Rezension

Die Macht der Elemente - und der schönen Augen

Kaleidra - Wer das Dunkel ruft -

Kaleidra - Wer das Dunkel ruft
von Kira Licht

Bewertet mit 3 Sternen

Die 17-jährige Emilia hat ein Talent für Mathematik und Rätsel aller Art. Auf einem Klassenausflug ins Museum bemerkt sie, dass sie als scheinbar erster Mensch das dort ausgestellte Voynich-Manuskript lesen kann - auch wenn der Inhalt mehr als kryptisch für sie klingt. Kurz darauf steht so ein junger Snob vor ihr und fordert sie auf, mit ihm zu kommen, da er mit ihr reden müsse. Kaum ist sie den aufdringlichen Kerl los, stehen gleich die nächsten, wenn auch fashionmäßig nicht ganz so durchgestylten Typen vor ihr und wollen sie ebenfalls gewaltsam irgendwohin mitnehmen - was der Snob von vorher mit seinen Freunden im letzten Moment verhindern kann. Allerdings nicht, ohne noch einen kleinen Kampf der Elemente zu liefern. Im Nachhinein stellen sich Emilias Retter als Alchemisten des Gold-Ordens heraus. Die Angreifer waren Angehörige des Quecksilber-Ordens, während Emilias bisher unentdeckt gebliebenen Kräfte dem Silber-Orden zuzuschreiben sind. Und ihr Talent, das Voynich-Manuskript zu entziffern, ist genau die Gabe, welche der Gold-Orden für seine aktuellen Ziele benötigt.

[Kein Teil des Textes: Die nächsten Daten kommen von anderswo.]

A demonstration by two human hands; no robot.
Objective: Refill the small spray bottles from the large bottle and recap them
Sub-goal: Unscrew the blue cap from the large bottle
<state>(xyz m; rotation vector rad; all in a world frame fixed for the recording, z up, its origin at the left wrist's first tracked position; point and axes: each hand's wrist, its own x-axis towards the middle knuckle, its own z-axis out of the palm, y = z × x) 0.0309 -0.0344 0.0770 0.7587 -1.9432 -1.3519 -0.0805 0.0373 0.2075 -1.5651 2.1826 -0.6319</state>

Abenteuer mit Alchemisten, welche nicht unbedingt dieselben Ziele verfolgen - das klingt erstmal spannend. Dass Emilias Talent 17 Jahre lang unentdeckt geblieben ist wirkt schon etwas merkwürdig. Zumal sich dann plötzlich alle um sie reißen. Die Art, wie zunächst mit Emilia umgegangen wird, empfand ich leider als unmöglich. Da stellt Goldjunge Ben sich als Retter Emilias vor den „Quecks“ dar, hat aber wenige Momente zuvor genau dasselbe versucht - sie irgendwohin mitzunehmen. Als wenn eine 17-jährige Schülerin einfach so mit einem Wildfremden mitgehen würde, der sie dazu auffordert, mitzukommen. Und auch weiterhin haben viele der Gold-Alchemisten erstmal nichts Besseres zu tun, als ihr wiederholt vorzuwerfen, wie blöd sie doch ist, dass sie die Alchemisten-Basics nicht weiß - aber auf die Bitte hin, ihr mal was zu erzählen, bekommt sie nur zu hören, das ginge nicht, solange sie nicht korrekt registriert sei. Aber wie dämlich sie doch sei… Leider, und das hat mich regelrecht schockiert, hat Emilia sich doch tatsächlich schnell selbst als dumm und undankbar gefühlt, weil die anderen doch nun plötzlich dauern ihr Leben retten. Dass dies aber erst notwendig ist, WEIL die Goldies die gegnerischen Alchemisten auf sie aufmerksam gemacht haben, interessiert niemanden. Zum Glück sind nicht alle der Goldalchemisten so arrogant. Leider loben die Goldenen sich dauernd in den höchsten Tönen, während die Autorin die Silbernen als inkompetenten Haufen darstellt und die Quecks wie ein Schwarm Rüpel in Military Boots daherkommt. Klischee pur. Und ausgerechnet Ben, der arrogante Superschnösel, der mit 19 Jahren bereits angeblich was weiß ich wieviele Studiengänge und Sonderkurse absolviert haben will und Emila in einer Tour runterzieht, wird auch noch ihr Love Interest? Muss an seinen schönen Augen liegen.

Ich find es so schade - die Idee war so super. Ein wenig Alchemie, ein wenig Indiana-Jones-Abenteuer, dazu Geheimnis-Entschlüsselungen wie bei Dan Brown und nebenbei eine verbotene Liebe. Was ich bekommen habe war ein wiederholtes Schlechtmachen von Emilia, bis sie selbst daran glaubt, Klischee-Gegner und stellenweise ein überzogener Griff ins Periodensystem, der zwar einige Reaktionen bei Angriffen erklärt, nicht aber diverse magische Spontanöffnungen in irgendwelchen Wänden, die mir doch eher wie Science-Fiction-Effekte vorkamen. Nicht zu vergessen, dass Emilia sich ausgerechnet zu dem Typen hingezogen fühlt, der sie von Anfang an am arrogantesten herunterputzt. Von den Ideen her wirklich toll, die Umsetzung riss mich leider nicht so ganz vom Hocker.